- _What you need to do_: Lift out, unaltered, the lines of the material below between the line holding "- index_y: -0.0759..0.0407" and the line holding "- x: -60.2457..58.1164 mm", counting both.

========================

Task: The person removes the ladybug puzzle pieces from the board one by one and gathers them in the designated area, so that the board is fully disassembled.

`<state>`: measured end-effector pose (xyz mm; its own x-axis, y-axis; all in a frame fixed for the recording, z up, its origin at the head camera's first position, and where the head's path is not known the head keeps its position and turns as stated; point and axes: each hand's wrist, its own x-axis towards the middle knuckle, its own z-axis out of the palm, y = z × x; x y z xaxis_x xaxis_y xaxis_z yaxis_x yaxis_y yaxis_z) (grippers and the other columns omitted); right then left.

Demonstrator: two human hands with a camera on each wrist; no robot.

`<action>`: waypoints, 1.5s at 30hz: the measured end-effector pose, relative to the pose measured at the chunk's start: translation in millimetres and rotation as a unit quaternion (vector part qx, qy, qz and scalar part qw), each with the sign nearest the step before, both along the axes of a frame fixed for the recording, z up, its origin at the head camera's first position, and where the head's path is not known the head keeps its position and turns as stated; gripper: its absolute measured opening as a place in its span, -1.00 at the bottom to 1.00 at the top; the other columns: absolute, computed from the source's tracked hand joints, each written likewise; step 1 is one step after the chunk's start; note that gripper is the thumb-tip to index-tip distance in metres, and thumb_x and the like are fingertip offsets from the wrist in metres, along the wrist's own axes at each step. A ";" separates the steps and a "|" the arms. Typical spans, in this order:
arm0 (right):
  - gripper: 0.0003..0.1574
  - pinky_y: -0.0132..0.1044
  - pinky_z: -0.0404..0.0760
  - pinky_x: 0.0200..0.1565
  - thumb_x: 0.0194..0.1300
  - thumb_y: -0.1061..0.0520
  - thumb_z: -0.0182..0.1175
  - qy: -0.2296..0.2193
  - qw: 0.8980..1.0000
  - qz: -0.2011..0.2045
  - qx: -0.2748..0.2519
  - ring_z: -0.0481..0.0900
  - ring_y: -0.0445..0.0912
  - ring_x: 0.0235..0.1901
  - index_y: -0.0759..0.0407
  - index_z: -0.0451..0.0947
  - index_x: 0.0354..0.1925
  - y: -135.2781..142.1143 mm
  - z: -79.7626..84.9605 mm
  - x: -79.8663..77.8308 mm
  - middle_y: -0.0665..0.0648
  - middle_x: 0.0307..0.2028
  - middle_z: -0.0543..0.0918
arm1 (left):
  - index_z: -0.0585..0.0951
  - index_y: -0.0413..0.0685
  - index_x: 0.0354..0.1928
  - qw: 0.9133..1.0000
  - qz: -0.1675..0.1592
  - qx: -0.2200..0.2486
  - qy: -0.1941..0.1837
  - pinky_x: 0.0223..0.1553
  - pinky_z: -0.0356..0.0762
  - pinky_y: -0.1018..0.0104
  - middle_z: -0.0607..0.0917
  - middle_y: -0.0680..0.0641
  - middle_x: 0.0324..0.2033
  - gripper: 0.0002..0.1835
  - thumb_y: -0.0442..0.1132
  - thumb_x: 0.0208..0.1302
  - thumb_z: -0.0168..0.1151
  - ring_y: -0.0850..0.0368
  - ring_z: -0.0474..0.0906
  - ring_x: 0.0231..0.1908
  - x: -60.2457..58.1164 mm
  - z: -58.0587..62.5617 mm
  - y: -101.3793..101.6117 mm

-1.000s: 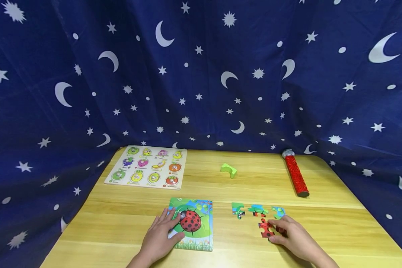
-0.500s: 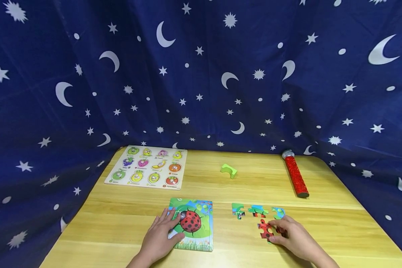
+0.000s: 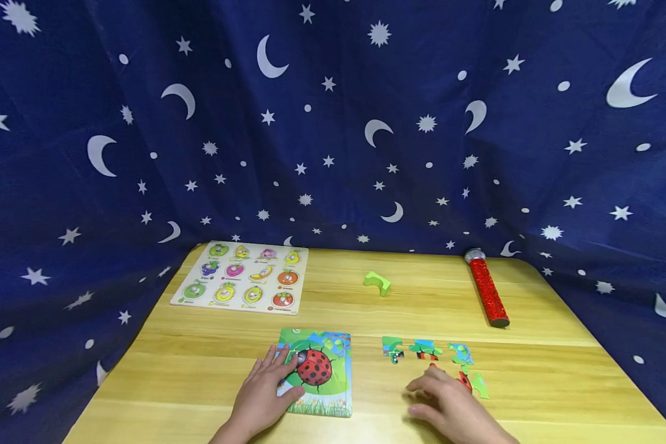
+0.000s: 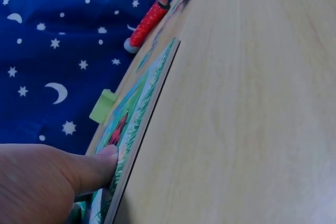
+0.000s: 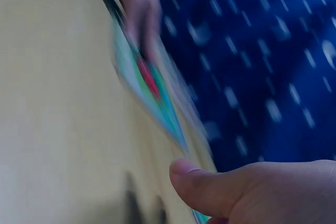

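My left hand (image 3: 266, 385) lies spread on the left part of the ladybug puzzle board (image 3: 333, 391), its thumb (image 4: 97, 169) along the board's lower edge in the left wrist view. My right hand (image 3: 452, 401) hovers above loose jigsaw pieces, thumb and forefinger apart with nothing seen between them. It mostly covers a red ladybug piece, whose tip shows beyond the knuckles. A red and green piece (image 3: 480, 385) shows to the right of that hand. Behind it lie a green piece (image 3: 390, 345), a blue, green and red piece (image 3: 426, 346) and a blue piece (image 3: 462, 353).
A fruit peg puzzle (image 3: 238, 277) lies at the back left. Towards the back middle stands a small green arch block (image 3: 378, 282). A red glittery toy microphone (image 3: 488, 293) lies at the right. Dark blue curtain (image 3: 333, 123) with moons and stars surrounds the table (image 3: 366, 425).
My right hand has let go of the red piece's right side and moved left over it, uncovering the red and green piece. The left hand stays on the board.
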<state>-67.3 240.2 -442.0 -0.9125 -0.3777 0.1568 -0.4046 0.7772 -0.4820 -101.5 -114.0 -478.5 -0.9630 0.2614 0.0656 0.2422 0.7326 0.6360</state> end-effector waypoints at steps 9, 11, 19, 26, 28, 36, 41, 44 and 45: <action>-0.54 -0.55 0.43 -0.36 0.27 -0.11 0.30 -0.041 0.990 0.128 -0.047 0.32 -0.41 -0.40 0.15 0.64 0.01 -107.5 -2.1 -27.3 -0.06 -0.30 0.53 | 0.57 -0.09 0.24 1.000 -0.006 -0.003 -0.003 0.41 0.06 -0.35 0.40 -0.19 0.40 -0.32 0.14 0.14 0.36 -0.33 0.12 0.47 1.0 -0.3 -0.2; -0.51 -0.54 0.39 -0.38 0.26 -0.08 0.31 -0.055 0.992 0.105 -0.053 0.30 -0.38 -0.41 0.19 0.63 0.03 -123.0 -4.9 -34.7 -0.02 -0.30 0.54 | 0.56 -0.10 0.25 1.000 -0.013 -0.007 -0.009 0.40 0.07 -0.36 0.39 -0.19 0.41 -0.31 0.14 0.15 0.35 -0.34 0.12 0.47 0.8 -0.8 0.1; -0.43 -0.50 0.31 -0.44 0.19 -0.05 0.39 -0.065 0.997 0.035 -0.035 0.27 -0.34 -0.43 0.26 0.63 0.07 -154.2 -13.6 -48.0 -0.02 -0.33 0.53 | 0.53 -0.09 0.28 1.000 -0.017 -0.018 -0.015 0.41 0.05 -0.35 0.36 -0.17 0.43 -0.29 0.19 0.18 0.31 -0.31 0.10 0.48 -0.2 -2.1 -0.3; -0.48 -0.53 0.39 -0.40 0.08 -0.04 0.46 -0.050 0.996 0.064 -0.041 0.33 -0.36 -0.39 0.18 0.69 -0.02 -160.7 -15.1 -50.8 -0.06 -0.34 0.53 | 0.55 -0.06 0.27 1.000 -0.012 -0.020 0.010 0.41 0.08 -0.34 0.39 -0.16 0.41 -0.25 0.27 0.15 0.28 -0.31 0.12 0.48 -2.5 -2.1 -0.4; -0.45 -0.53 0.41 -0.37 0.05 -0.01 0.49 -0.062 0.994 0.071 -0.056 0.35 -0.35 -0.37 0.17 0.68 0.00 -161.4 -15.8 -52.3 -0.06 -0.34 0.54 | 0.55 -0.06 0.26 1.000 -0.012 -0.021 0.016 0.40 0.10 -0.34 0.41 -0.17 0.40 -0.27 0.22 0.14 0.31 -0.31 0.14 0.47 -2.9 -2.0 -0.7; -0.30 -0.52 0.41 -0.38 -0.03 0.02 0.53 -0.099 0.990 0.067 -0.077 0.35 -0.32 -0.37 0.28 0.63 0.08 -162.0 -15.9 -54.2 -0.02 -0.34 0.52 | 0.54 -0.07 0.27 1.000 0.000 -0.012 0.013 0.42 0.08 -0.32 0.42 -0.14 0.39 -0.29 0.14 0.14 0.37 -0.28 0.13 0.48 -2.7 -4.6 -1.3; -0.33 -0.53 0.40 -0.38 -0.05 0.04 0.55 -0.098 0.990 0.064 -0.077 0.33 -0.34 -0.38 0.26 0.65 0.04 -161.7 -16.6 -55.0 -0.05 -0.38 0.50 | 0.48 -0.09 0.33 1.000 0.012 -0.013 0.024 0.42 0.12 -0.27 0.40 -0.18 0.41 -0.20 0.22 0.13 0.33 -0.25 0.17 0.47 -1.2 -8.0 -1.8; -0.33 -0.53 0.39 -0.38 -0.06 0.05 0.55 -0.101 0.990 0.062 -0.079 0.32 -0.34 -0.38 0.26 0.65 0.04 -160.5 -17.7 -55.7 -0.06 -0.40 0.49 | 0.42 -0.12 0.37 0.999 0.015 -0.020 0.031 0.43 0.14 -0.24 0.35 -0.22 0.43 -0.14 0.28 0.16 0.28 -0.25 0.18 0.46 -0.8 -8.7 -2.7; -0.33 -0.53 0.39 -0.38 -0.06 0.06 0.55 -0.103 0.990 0.061 -0.080 0.32 -0.34 -0.39 0.25 0.65 0.04 -160.0 -18.0 -55.8 -0.06 -0.41 0.48 | 0.41 -0.13 0.38 0.999 0.014 -0.022 0.032 0.43 0.14 -0.25 0.34 -0.23 0.43 -0.13 0.29 0.16 0.28 -0.26 0.18 0.47 -0.8 -8.3 -3.2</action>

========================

- _Your response_:
  - index_y: -0.0759..0.0407
  - index_z: -0.0451..0.0947
  - index_x: 0.0354..0.1925
  - y: -135.2781..142.1143 mm
  - z: -79.7626..84.9605 mm
  - x: -79.8663..77.8308 mm
  - middle_y: -0.0665..0.0648
  - middle_x: 0.0307..0.2028
  - middle_z: -0.0543..0.0918
arm1 (left):
  - index_z: -0.0585..0.0951
  - index_y: -0.0413..0.0685
  - index_x: 0.0354..0.1928
  - qw: 0.9133..1.0000
  - qz: -0.1675..0.1592
  - qx: -0.2200..0.2486
  - qy: -0.1941..0.1837
  - pinky_x: 0.0223..0.1553
  - pinky_z: -0.0356..0.0762
  - pinky_y: -0.1018..0.0104
  - middle_z: -0.0607..0.0917
  - middle_y: -0.0680..0.0641
  - middle_x: 0.0324..0.2033
  - gripper: 0.0002..0.1835
  - thumb_y: -0.0442..0.1132
  - thumb_x: 0.0208..0.1302
  - thumb_z: -0.0168..0.1151
  - ring_y: -0.0850..0.0368
  - ring_z: -0.0474..0.0906
  - ring_x: 0.0231..0.1908
  - x: -60.2457..58.1164 mm

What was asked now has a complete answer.